The Cubs had lost six straight entering Sunday’s series finale against the Braves, but the frustration that had been percolating this season.
“It all starts with playing bad baseball,” general manager Jim Hendry said. “When you play as poorly as we have now for a few weeks time, a lot of frustration sets in because you do have a lot of guys that care and a lot of guys that expect to win. Nobody’s anything but extremely disappointed, frustrated with where we’re at.”
The same fundamental lapses that marked the past few seasons under former manager Dusty Baker are plaguing the Cubs even after their offseason overhaul.
They hired Piniella. They committed $300 million to retain and sign players, adding free-agent prize Alfonso Soriano. But the results are all too familiar for a franchise that last won a championship in 1908 and has not been to the World Series since 1945.
A team that thought it was a playoff contender after winning 66 games last year entered Sunday’s game at 22-31.

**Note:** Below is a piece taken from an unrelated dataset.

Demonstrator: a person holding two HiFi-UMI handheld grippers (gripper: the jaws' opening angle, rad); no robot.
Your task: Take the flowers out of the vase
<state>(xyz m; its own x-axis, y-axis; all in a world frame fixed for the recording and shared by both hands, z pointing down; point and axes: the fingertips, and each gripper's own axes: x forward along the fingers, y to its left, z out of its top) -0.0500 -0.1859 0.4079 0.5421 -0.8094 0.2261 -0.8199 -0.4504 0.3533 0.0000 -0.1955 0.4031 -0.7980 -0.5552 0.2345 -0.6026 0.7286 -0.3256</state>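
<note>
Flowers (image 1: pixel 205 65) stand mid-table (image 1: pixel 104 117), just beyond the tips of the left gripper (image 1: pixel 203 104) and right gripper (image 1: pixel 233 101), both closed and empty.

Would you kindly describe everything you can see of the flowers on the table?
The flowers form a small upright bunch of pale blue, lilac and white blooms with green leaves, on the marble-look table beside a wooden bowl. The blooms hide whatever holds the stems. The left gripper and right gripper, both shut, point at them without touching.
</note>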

Piniella says he and management are on the same page, but this clearly has been a difficult season for him. His frustration seems to grow with every mistake on the bases and on defense – and there have been plenty lately.
There was a 9-4 loss to Florida on Tuesday in which Mark DeRosa got thrown out trying to go to third on a grounder to short and Michael Barrett got picked off second. A day later, they lost 9-0.
And after an off day on Thursday, things took a turn for the worse. Besides the altercation between Zambrano and Barrett, the Cubs committed several mistakes on defense in an 8-5 loss to Atlanta.
Hendry said the fight is “a fixable situation. It happened, it’s over.”